Akdeniz 8. Uluslararası Sosyal Bilimler Kongresi, Girne, Kıbrıs (Kktc), 19 - 20 Kasım 2022, ss.353-360
Dünyanın çeşitli yerlerinde bulunan toplumların ve devletlerin bütünleşmesi veya aralarındaki
etkileşimin artması olarak tanımlanan küreselleşme, önüne geçilmesi mümkün olmayan bir
süreç olarak karşımıza çıkmaktadır. Bu sürecin ekonomik, sosyal ve politik boyutlarıyla birlikte
ele alınması ve her ülkenin temel makroekonomik hedefi olan iktisadi büyüme ile ilişkisinin
incelenmesi adeta bir gereklilik haline gelmiştir. Bu çalışmada, 2019 yılında küreselleşme
endeksinde ilk sırada yer alan Hollanda için ampirik bir uygulama yapılmıştır. 1970-2019
dönemini kapsayan zaman serileri kullanılarak ekonomik, sosyal ve politik küreselleşme ile
iktisadi büyüme arasındaki uzun dönemli ilişki araştırılmıştır. Değişkenlerin durağanlıkları,
Zivot-Andrews birim kök testi ile sınanmış ve tümünün düzeyde birim köklü, birinci farkta
durağan seriler olduğu anlaşılmıştır. Bunun üzerine, bahsi geçen değişkenler arasındaki uzun
dönemli ilişkinin varlığı, Gregory-Hansen eşbütünleşme testi aracılığıyla sınanmıştır. Elde
edilen bulgulara göre, ekonomik küreselleşme ve iktisadi büyüme arasında çift yönlü, politik
küreselleşme ve iktisadi büyüme arasında ise büyümeden politik küreselleşmeye doğru olmak
üzere tek yönlü bir ilişki bulunmuştur. Son olarak, eşbütünleşme ilişkisinin bulunduğu modeller
için uzun dönemli katsayılar Tam Modifiye Edilmiş En Küçük Kareler (FMOLS) ve Dinamik
En Küçük Kareler (DOLS) yöntemleriyle tahmin edilmiştir. Tahmin edilen katsayıların tümü
pozitif ve istatistiksel açıdan anlamlı bulunmuştur. Buna göre, artan ekonomik küreselleşme
iktisadi büyümeyi kayda değer ölçüde teşvik etmektedir. Diğer taraftan, büyümenin ekonomik
ve politik küreselleşme üzerindeki olumlu etkisinin oldukça sınırlı olduğu tespit edilmiştir.

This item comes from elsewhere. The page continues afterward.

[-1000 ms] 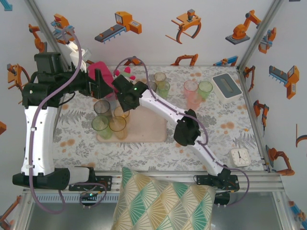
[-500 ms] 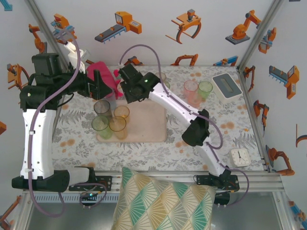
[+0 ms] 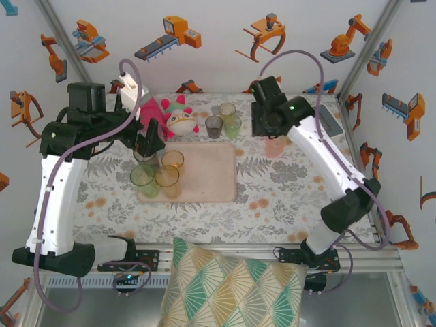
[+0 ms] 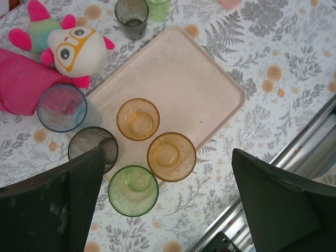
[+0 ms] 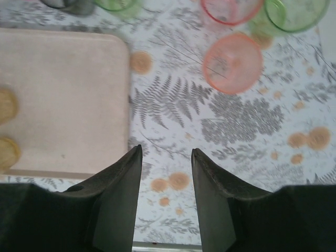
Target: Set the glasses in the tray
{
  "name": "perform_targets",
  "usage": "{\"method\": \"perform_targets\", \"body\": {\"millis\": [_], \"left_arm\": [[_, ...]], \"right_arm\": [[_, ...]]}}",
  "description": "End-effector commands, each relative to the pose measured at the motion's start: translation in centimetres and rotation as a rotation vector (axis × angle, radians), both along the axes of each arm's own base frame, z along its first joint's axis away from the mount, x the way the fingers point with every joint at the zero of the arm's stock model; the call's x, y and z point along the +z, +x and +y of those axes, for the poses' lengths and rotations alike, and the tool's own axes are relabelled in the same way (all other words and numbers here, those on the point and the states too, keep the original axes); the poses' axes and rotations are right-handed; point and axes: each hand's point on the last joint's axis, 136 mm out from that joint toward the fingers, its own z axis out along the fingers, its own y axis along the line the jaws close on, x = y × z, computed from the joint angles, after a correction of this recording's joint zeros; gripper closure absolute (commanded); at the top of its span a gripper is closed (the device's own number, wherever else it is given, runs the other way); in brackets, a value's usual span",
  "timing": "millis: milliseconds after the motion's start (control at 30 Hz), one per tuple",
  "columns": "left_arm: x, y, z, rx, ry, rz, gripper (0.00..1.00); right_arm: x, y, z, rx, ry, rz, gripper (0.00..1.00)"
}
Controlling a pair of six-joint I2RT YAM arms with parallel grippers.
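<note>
The beige-pink tray (image 3: 208,176) (image 4: 178,79) (image 5: 63,100) holds two amber glasses (image 4: 138,119) (image 4: 171,156), a green one (image 4: 133,190) (image 3: 142,177) and a smoky grey one (image 4: 93,148) at its left end. A blue glass (image 4: 62,107) stands by the tray's corner. A grey glass (image 3: 214,126) and a green one (image 3: 232,126) stand behind the tray. My left gripper (image 3: 146,142) (image 4: 167,152) hangs wide open high above the filled end. My right gripper (image 3: 267,126) (image 5: 166,149) is open and empty over the cloth, short of a pink glass (image 5: 232,63).
A plush toy (image 3: 180,120) (image 4: 73,50) and a rolled pink towel (image 4: 23,79) lie behind the tray's left end. Another pink glass (image 5: 231,8) and a green one (image 5: 296,10) stand further back. A grey-and-white box (image 3: 330,120) sits at the back right.
My right arm has swung from above the tray's back left corner over to the right, above the pink glasses. The left gripper has shifted slightly right, still open.
</note>
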Motion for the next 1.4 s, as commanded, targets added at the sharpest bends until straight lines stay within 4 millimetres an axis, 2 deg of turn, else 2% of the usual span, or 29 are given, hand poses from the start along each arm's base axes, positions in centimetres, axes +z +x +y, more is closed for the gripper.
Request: {"method": "perform_targets", "body": {"millis": [0,133,333,800,1100,1367], "left_arm": [[-0.6,-0.5,-0.2,-0.039,0.036,-0.005,0.03],[-0.6,-0.7,-0.5,-0.053,0.026,0.007,0.03],[-0.4,-1.6,-1.1,-0.077,-0.013,0.031,0.03],[-0.7,-1.7,-1.1,-0.059,-0.032,0.063,0.03],[-0.7,-1.7,-0.9,-0.047,-0.028,0.061,0.03],[-0.9,-1.4,-1.1,-0.048,-0.033,0.075,0.03]], "right_arm": [[0.0,-1.0,-3.7,-0.075,0.008,0.008,0.57],[-1.0,-1.2,-7.0,-0.137,0.014,0.037,0.57],[-2.8,0.4,-9.1,-0.181,0.032,0.061,0.57],[-7.0,5.5,-10.0,-0.236,0.073,0.074,0.58],[-10.1,7.2,-10.3,-0.256,0.062,0.120,0.59],[-11.8,8.0,-11.2,-0.286,0.067,0.155,0.59]]}}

Sonuç olarak, dış ticaret hacminin artırılması, ticari faaliyetlerin önündeki engellerin
kaldırılması, ticari partner çeşitliliğinin sağlanması, daha fazla sayıda ikili veya çok taraflı
serbest ticaret anlaşmasına dahil olunması ve yabancı yatırımlar için uygun ortamın sağlanması
gibi tedbirler alınarak yüksek ve sürdürülebilir iktisadi büyüme hedefine ulaşılabileceği
öngörülmektedir.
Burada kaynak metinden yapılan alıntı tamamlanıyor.